-- INSTRUCTIONS TO FOLLOW --
An exact copy of every entry is what's needed, so please transcribe them all.

(Records from a collection)
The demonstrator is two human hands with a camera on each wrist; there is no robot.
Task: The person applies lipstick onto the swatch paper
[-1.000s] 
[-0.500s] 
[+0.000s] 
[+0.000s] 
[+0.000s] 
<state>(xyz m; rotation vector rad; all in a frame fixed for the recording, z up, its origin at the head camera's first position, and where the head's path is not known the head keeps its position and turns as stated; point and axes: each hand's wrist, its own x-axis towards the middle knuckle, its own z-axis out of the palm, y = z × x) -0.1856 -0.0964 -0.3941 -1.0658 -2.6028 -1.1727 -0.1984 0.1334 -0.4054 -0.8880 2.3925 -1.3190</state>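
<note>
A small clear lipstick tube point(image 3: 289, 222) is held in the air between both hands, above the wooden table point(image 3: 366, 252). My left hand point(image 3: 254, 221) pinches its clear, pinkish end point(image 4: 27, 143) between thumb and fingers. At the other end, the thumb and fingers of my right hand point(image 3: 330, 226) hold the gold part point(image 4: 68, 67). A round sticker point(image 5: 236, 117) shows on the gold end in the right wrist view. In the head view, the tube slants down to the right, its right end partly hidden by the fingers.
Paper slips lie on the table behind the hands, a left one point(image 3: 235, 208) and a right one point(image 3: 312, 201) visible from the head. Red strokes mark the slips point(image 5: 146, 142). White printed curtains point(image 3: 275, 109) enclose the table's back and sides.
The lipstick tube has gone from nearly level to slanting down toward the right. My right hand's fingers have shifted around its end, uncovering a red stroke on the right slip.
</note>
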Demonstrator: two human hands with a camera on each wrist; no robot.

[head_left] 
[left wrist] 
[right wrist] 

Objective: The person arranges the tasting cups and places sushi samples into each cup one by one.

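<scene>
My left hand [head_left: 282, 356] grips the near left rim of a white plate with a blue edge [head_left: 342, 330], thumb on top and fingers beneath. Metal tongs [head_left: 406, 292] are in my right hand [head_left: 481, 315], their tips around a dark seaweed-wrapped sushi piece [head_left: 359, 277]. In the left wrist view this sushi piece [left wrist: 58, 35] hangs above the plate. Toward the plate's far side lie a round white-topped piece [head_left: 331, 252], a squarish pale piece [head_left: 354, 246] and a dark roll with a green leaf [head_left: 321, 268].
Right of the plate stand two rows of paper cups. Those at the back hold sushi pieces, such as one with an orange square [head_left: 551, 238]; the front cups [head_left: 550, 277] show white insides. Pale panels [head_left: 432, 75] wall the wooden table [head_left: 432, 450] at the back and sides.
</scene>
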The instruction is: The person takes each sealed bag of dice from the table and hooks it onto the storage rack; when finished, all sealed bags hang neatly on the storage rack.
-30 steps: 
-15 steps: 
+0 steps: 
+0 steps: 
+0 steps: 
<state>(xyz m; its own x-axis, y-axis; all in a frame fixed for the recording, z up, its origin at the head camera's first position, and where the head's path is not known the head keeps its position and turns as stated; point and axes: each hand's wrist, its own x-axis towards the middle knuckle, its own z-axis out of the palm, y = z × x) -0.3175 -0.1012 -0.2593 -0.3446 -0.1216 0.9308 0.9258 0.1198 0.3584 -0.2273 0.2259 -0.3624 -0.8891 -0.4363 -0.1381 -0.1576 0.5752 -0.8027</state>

-- EXPECTED ANSWER --
The demonstrator is two human hands with a camera on each wrist; there is no robot.
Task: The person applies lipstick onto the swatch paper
[-1.000s] 
[-0.500s] 
[+0.000s] 
[+0.000s] 
[+0.000s] 
<state>(xyz m; rotation vector rad; all in a frame fixed for the recording, z up, its origin at the head camera's first position, and where the head's path is not known the head keeps its position and turns as stated; point and axes: each hand's wrist, its own x-axis towards the middle knuckle, its own z-axis out of the palm, y = z × x) -0.1856 -0.0964 -0.3941 -1.0658 -2.6028 -1.1727 -0.1984 0.1334 -0.4054 -0.8880 2.3925 -1.3190</state>
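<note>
A small clear lipstick tube point(image 3: 289, 222) is held in the air between both hands, above the wooden table point(image 3: 366, 252). My left hand point(image 3: 254, 221) pinches its clear, pinkish end point(image 4: 27, 143) between thumb and fingers. At the other end, the thumb and fingers of my right hand point(image 3: 330, 226) hold the gold part point(image 4: 68, 67). A round sticker point(image 5: 236, 117) shows on the gold end in the right wrist view. In the head view, the tube slants down to the right, its right end partly hidden by the fingers.
Paper slips lie on the table behind the hands, a left one point(image 3: 235, 208) and a right one point(image 3: 312, 201) visible from the head. Red strokes mark the slips point(image 5: 146, 142). White printed curtains point(image 3: 275, 109) enclose the table's back and sides.
The lipstick tube has gone from nearly level to slanting down toward the right. My right hand's fingers have shifted around its end, uncovering a red stroke on the right slip.
</note>
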Demonstrator: two human hands with a camera on each wrist; no robot.

[head_left] 
[left wrist] 
[right wrist] 

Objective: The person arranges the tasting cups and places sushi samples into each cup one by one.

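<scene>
My left hand [head_left: 282, 356] grips the near left rim of a white plate with a blue edge [head_left: 342, 330], thumb on top and fingers beneath. Metal tongs [head_left: 406, 292] are in my right hand [head_left: 481, 315], their tips around a dark seaweed-wrapped sushi piece [head_left: 359, 277]. In the left wrist view this sushi piece [left wrist: 58, 35] hangs above the plate. Toward the plate's far side lie a round white-topped piece [head_left: 331, 252], a squarish pale piece [head_left: 354, 246] and a dark roll with a green leaf [head_left: 321, 268].
Right of the plate stand two rows of paper cups. Those at the back hold sushi pieces, such as one with an orange square [head_left: 551, 238]; the front cups [head_left: 550, 277] show white insides. Pale panels [head_left: 432, 75] wall the wooden table [head_left: 432, 450] at the back and sides.
</scene>
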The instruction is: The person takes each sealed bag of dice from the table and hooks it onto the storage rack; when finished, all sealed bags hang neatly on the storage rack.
-30 steps: 
-15 steps: 
+0 steps: 
+0 steps: 
+0 steps: 
<state>(xyz m; its own x-axis, y-axis; all in a frame fixed for the recording, z up, its origin at the head camera's first position, and where the head's path is not known the head keeps its position and turns as stated; point and axes: each hand's wrist, its own x-axis towards the middle knuckle, its own z-axis out of the palm, y = z × x) -0.3175 -0.1012 -0.2593 -0.3446 -0.1216 0.9308 0.9258 0.1198 0.3584 -0.2273 0.2259 -0.3624 -0.8891 -0.4363 -0.1381 -0.1576 0.5752 -0.8027</state>

That wraps up the exercise.